> **Your goal**
Your response should be the complete listing, returned exactly as written.
########################################
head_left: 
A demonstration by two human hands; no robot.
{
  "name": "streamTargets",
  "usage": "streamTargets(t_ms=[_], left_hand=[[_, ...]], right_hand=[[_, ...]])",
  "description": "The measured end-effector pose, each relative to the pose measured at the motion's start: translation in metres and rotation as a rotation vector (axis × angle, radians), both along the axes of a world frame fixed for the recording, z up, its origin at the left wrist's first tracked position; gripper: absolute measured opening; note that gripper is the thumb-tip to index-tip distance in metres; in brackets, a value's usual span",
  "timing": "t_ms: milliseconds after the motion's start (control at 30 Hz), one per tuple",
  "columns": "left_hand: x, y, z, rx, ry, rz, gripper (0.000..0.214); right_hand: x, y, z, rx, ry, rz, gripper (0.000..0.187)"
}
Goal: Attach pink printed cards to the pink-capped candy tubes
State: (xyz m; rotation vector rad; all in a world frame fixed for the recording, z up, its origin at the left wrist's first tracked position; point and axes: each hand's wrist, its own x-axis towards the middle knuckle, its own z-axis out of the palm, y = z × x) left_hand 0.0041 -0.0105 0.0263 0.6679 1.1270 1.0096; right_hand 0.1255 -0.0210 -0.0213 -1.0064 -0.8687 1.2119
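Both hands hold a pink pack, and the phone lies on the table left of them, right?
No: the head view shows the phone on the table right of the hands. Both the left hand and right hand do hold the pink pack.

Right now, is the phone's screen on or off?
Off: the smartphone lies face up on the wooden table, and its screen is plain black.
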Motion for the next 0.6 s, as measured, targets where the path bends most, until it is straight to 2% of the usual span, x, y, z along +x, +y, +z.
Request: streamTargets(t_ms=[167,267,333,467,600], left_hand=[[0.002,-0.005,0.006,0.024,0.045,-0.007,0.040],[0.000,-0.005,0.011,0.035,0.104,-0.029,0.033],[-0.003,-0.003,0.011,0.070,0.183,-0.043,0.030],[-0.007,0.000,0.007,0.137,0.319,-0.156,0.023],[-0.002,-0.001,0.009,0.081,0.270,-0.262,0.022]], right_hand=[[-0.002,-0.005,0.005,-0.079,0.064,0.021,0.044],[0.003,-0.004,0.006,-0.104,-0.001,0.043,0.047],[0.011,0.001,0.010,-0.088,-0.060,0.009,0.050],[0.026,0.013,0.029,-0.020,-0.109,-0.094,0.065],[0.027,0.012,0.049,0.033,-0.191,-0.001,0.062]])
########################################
> **Your solution**
head_left: 
A demonstration by two human hands; no robot.
{
  "name": "streamTargets",
  "usage": "streamTargets(t_ms=[_], left_hand=[[_, ...]], right_hand=[[_, ...]])",
  "description": "The measured end-effector pose, each relative to the pose measured at the motion's start: translation in metres and rotation as a rotation vector (axis × angle, radians), both along the axes of a world frame fixed for the recording, z up, its origin at the left wrist's first tracked position; gripper: absolute measured opening; note that gripper is the thumb-tip to index-tip distance in metres; in brackets, a value's usual span",
  "timing": "t_ms: milliseconds after the motion's start (control at 30 Hz), one per tuple",
  "columns": "left_hand: x, y, z, rx, ry, rz, gripper (0.000..0.214); right_hand: x, y, z, rx, ry, rz, gripper (0.000..0.187)"
}
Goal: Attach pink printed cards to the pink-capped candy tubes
State: (xyz m; rotation vector rad; all in a world frame fixed for the recording, z up, its origin at the left wrist's first tracked position; point and axes: each hand's wrist, its own x-axis towards the middle knuckle, its own z-axis out of the palm, y = z × x) left_hand 0.0041 -0.0105 0.0263 0.6679 1.1270 1.0096; right_hand 0.1255 -0.0210 -0.0213 -1.0064 -0.8687 1.2119
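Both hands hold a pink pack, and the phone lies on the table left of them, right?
No: the head view shows the phone on the table right of the hands. Both the left hand and right hand do hold the pink pack.

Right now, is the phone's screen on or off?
Off: the smartphone lies face up on the wooden table, and its screen is plain black.
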Motion for the next 0.6 s, as measured, targets where the path bends most, until it is straight to 2% of the usual span, x, y, z along +x, +y, +z.
Request: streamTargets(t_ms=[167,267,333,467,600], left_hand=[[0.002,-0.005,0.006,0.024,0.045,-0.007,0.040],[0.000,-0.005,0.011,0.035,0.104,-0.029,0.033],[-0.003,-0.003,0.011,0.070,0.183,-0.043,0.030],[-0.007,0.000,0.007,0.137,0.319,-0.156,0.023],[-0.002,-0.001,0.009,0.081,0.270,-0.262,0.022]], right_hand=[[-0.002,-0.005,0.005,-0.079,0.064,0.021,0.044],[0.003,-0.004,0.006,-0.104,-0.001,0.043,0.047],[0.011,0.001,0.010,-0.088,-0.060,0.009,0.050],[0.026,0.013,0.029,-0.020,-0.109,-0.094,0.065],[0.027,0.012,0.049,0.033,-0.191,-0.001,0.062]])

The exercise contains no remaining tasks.